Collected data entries

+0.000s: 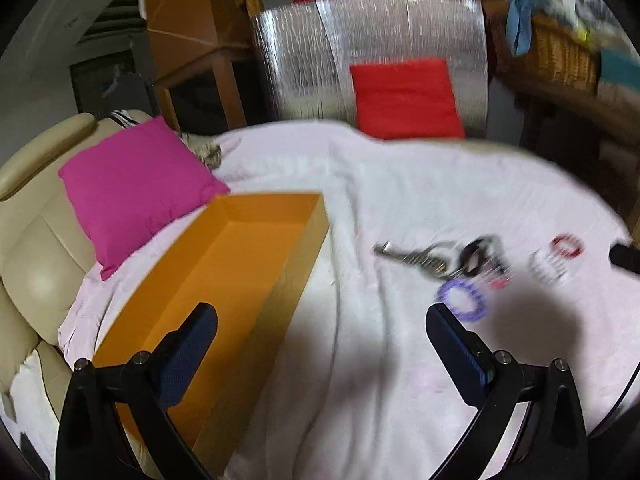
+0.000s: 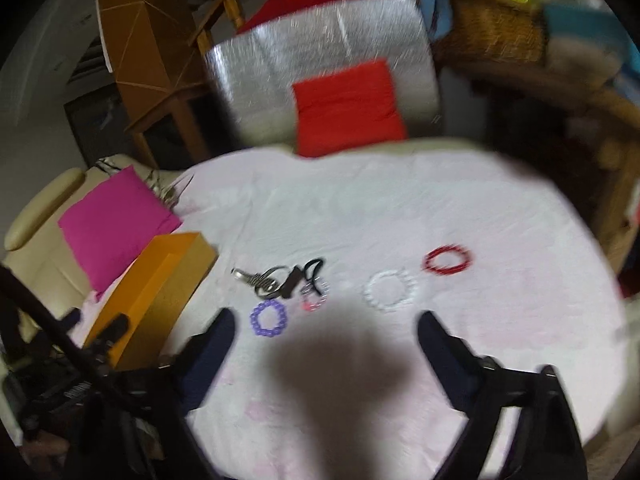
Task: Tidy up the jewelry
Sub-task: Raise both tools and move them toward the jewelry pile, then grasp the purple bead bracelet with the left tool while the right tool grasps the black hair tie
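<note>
Both claws hang spread over the pink sheet (image 2: 360, 208), nothing between the fingers: left gripper (image 1: 320, 344); right gripper (image 2: 326, 344); purple bracelet (image 2: 269, 319), white bracelet (image 2: 390, 291) and red bracelet (image 2: 447, 259) lie just beyond; the orange box (image 1: 224, 280) sits open at the left.

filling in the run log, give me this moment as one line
stage: approach | orange box: empty | purple bracelet, white bracelet, red bracelet: on cloth | left gripper: open | right gripper: open, nothing held

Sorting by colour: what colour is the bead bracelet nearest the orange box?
Purple bracelet, clearest in the right wrist view.
</note>
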The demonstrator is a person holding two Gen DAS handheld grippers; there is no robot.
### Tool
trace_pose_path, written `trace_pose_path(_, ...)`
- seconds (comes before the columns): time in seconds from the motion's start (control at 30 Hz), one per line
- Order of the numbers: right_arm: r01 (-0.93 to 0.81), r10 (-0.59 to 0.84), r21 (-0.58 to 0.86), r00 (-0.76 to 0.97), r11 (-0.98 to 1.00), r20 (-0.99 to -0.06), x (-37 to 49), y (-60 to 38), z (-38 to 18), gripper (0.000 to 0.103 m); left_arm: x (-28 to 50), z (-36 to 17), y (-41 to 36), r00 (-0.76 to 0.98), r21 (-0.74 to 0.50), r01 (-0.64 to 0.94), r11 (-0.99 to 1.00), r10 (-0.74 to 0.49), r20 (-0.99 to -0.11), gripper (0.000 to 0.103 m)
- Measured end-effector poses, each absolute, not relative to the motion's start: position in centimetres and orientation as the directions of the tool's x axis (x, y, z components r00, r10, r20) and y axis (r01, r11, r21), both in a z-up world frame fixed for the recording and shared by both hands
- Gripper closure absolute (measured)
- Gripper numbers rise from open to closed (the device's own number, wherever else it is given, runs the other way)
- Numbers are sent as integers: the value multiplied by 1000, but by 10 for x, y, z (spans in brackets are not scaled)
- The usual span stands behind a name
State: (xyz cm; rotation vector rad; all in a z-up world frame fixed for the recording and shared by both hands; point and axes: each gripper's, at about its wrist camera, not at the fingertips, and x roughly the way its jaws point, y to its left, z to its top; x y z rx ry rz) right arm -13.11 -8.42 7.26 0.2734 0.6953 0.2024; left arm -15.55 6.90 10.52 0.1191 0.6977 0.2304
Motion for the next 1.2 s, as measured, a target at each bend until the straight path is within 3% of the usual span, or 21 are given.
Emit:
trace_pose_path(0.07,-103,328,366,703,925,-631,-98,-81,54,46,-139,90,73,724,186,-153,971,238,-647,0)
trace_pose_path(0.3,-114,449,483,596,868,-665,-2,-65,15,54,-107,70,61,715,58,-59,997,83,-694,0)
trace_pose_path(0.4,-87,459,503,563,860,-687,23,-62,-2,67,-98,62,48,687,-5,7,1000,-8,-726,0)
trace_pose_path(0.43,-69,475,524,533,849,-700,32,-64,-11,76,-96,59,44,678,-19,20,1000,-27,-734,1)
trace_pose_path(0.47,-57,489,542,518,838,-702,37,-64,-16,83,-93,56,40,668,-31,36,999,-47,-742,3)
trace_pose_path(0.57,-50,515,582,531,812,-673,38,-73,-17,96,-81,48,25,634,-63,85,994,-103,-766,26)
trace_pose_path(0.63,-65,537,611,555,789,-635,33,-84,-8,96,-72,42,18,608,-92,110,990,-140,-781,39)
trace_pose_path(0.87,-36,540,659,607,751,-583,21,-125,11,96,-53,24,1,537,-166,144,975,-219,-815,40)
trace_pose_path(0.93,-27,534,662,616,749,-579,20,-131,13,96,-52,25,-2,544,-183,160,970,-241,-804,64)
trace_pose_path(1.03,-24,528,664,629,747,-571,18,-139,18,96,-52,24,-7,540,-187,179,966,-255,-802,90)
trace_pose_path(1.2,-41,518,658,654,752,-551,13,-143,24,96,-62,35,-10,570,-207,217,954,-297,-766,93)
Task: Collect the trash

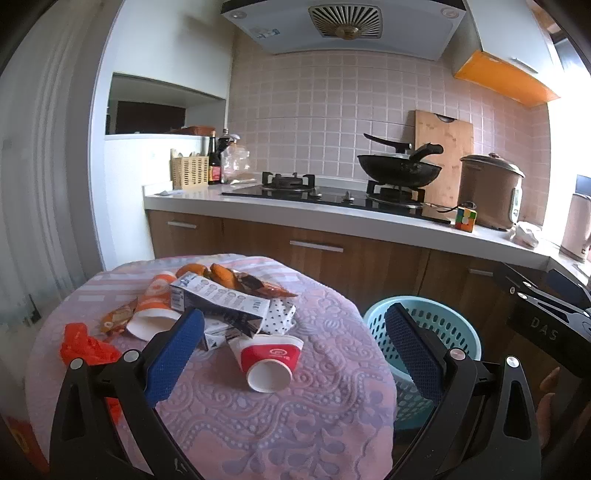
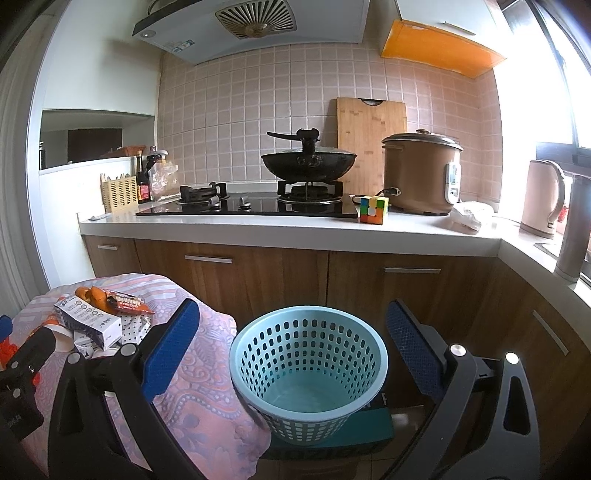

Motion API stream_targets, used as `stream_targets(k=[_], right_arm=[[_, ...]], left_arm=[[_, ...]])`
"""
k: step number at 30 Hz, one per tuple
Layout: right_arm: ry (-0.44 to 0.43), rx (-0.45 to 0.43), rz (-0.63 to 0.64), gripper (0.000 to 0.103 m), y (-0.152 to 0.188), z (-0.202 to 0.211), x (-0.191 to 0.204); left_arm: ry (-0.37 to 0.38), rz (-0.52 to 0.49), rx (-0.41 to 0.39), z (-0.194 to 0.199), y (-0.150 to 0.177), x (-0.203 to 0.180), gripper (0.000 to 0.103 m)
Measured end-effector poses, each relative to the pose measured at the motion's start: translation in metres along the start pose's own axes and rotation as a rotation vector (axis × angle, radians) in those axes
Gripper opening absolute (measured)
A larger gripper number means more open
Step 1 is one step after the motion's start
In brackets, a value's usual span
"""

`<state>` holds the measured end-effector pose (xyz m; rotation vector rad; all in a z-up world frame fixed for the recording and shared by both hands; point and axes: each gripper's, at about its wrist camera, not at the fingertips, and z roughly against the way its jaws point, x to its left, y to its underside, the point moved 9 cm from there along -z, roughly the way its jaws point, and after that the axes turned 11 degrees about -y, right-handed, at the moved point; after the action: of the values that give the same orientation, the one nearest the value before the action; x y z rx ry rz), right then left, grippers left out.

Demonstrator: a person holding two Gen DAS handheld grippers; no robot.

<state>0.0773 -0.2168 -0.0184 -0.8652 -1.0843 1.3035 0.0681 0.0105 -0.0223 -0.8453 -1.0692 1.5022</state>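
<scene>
step: just starting, nothing picked yet | left claw (image 1: 293, 341) spread wide over red cup (image 1: 271, 363) mid-frame on tabletop (image 1: 295, 424) | right claw (image 2: 293, 343) spread, empty, above basket (image 2: 308, 365) | next: probably drop lower, pinch cup

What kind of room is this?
Most likely a home kitchen: a gas hob with a wok under a range hood, and a rice cooker on the counter.
</scene>
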Motion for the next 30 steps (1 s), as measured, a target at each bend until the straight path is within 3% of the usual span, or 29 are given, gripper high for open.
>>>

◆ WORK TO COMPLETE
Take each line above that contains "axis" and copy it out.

◆ EXERCISE ANSWER
- Measured end-effector poses, each absolute, not relative to the motion's start: position in centimetres and orientation as the directions of the tool's x axis (x, y, z components r00, r10, r20) and y axis (r01, r11, r21), both in a z-up world frame fixed for the recording and shared by both hands
Measured end-effector poses, each relative to the pose measured at the motion's start: translation in metres along the start pose's own axes and rotation as a rotation vector (axis × angle, radians) in those axes

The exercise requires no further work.